On Dirty Jobs, I remember a very successful septic tank cleaner, a multi-millionaire, who told me the secret to his success:

“I looked around to see where everyone else was headed,” he said, “And then I went the opposite way. Then I got good at my work. Then I began to prosper. And then one day, I realized I was passionate about other people’s crap.”

I’ve heard that same basic story from welders, plumbers, carpenters, electricians, HVAC professionals, hundreds of other skilled tradesmen who followed opportunity—not passion—and prospered as a result.

Consider the reality of the current job market.

Right now, millions of people with degrees and diplomas are out there competing for a relatively narrow set of opportunities that polite society calls “good careers.” Meanwhile, employers are struggling to fill nearly 5.8 million jobs that nobody’s trained to do. This is the skills gap, it’s real, and its cause is actually very simple: when people follow their passion, they miss out on all kinds of opportunities they didn’t even know existed.

When I was 16, I wanted to follow in my grandfather’s footsteps. He was a skilled tradesman who could build a house without a blueprint. That was my passion, and I followed it for years. I took all the shop classes at school, I did all I could to absorb the knowledge and skill that came so easily to my granddad.

Unfortunately, the handy gene is recessive. It skipped right over me, and I struggled mightily to overcome my deficiencies. But I couldn’t. I was one of those contestants on American Idol, who believed his passion was enough to ensure his success.

One day, I brought home a sconce I had made in wood-shop that looked like a paramecium.
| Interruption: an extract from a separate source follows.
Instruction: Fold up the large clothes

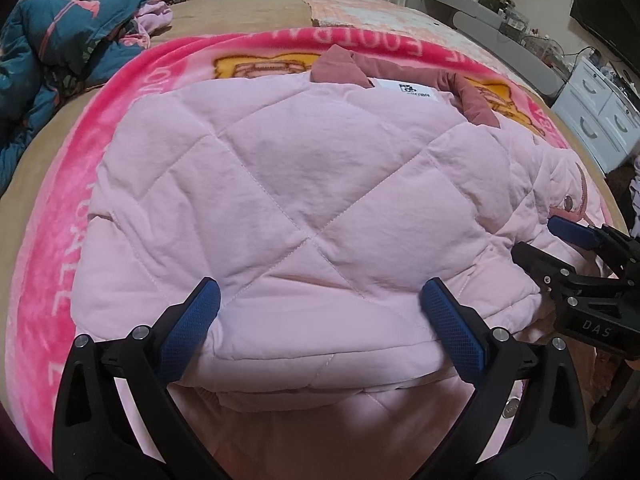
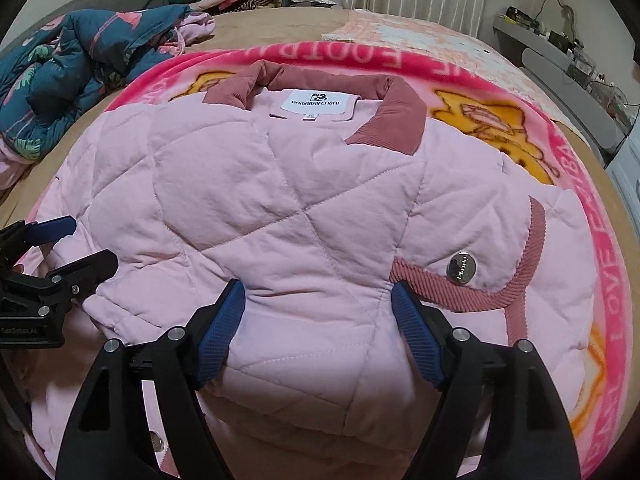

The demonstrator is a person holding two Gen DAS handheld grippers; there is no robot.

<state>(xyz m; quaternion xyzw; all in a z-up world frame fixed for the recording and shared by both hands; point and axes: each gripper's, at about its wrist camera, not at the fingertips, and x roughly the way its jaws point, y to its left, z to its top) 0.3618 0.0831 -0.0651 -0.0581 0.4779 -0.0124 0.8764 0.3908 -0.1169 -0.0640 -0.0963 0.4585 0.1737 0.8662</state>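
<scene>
Pink jacket [image 2: 280, 208] folded on the bed [image 2: 280, 20], flattened for stacking; left gripper [image 1: 320, 320] and right gripper [image 2: 316, 328] jaws wide, holding nothing.

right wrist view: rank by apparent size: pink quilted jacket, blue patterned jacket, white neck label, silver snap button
1. pink quilted jacket, fills most of the frame
2. blue patterned jacket, bunched up and farther back, so true size unsure
3. white neck label
4. silver snap button, nearer the camera, yet looks smaller

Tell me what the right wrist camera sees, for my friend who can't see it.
A pink quilted jacket lies folded on a bright pink blanket, its dark pink collar farthest away. The right gripper has open jaws around the near fold.
</scene>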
After a heavy sigh, my granddad gave me the best advice I’ve ever received. He told me, "Mike, you can still be a tradesman, but only if you get yourself a different kind of toolbox."

At the time, this felt contrary to everything I believed about the importance of "passion" and persistence and "staying the course." But of course, he was right. Because “staying the course” only makes sense if you’re headed in a sensible direction.

And while passion is way too important to be without, it is way too fickle to follow around.

Which brings us to the final Dirty Truth. “Never follow your passion, but always bring it with you.”

Congratulations, again - and good luck.

I’m Mike Rowe from mikeroweWORKS, for Prager University.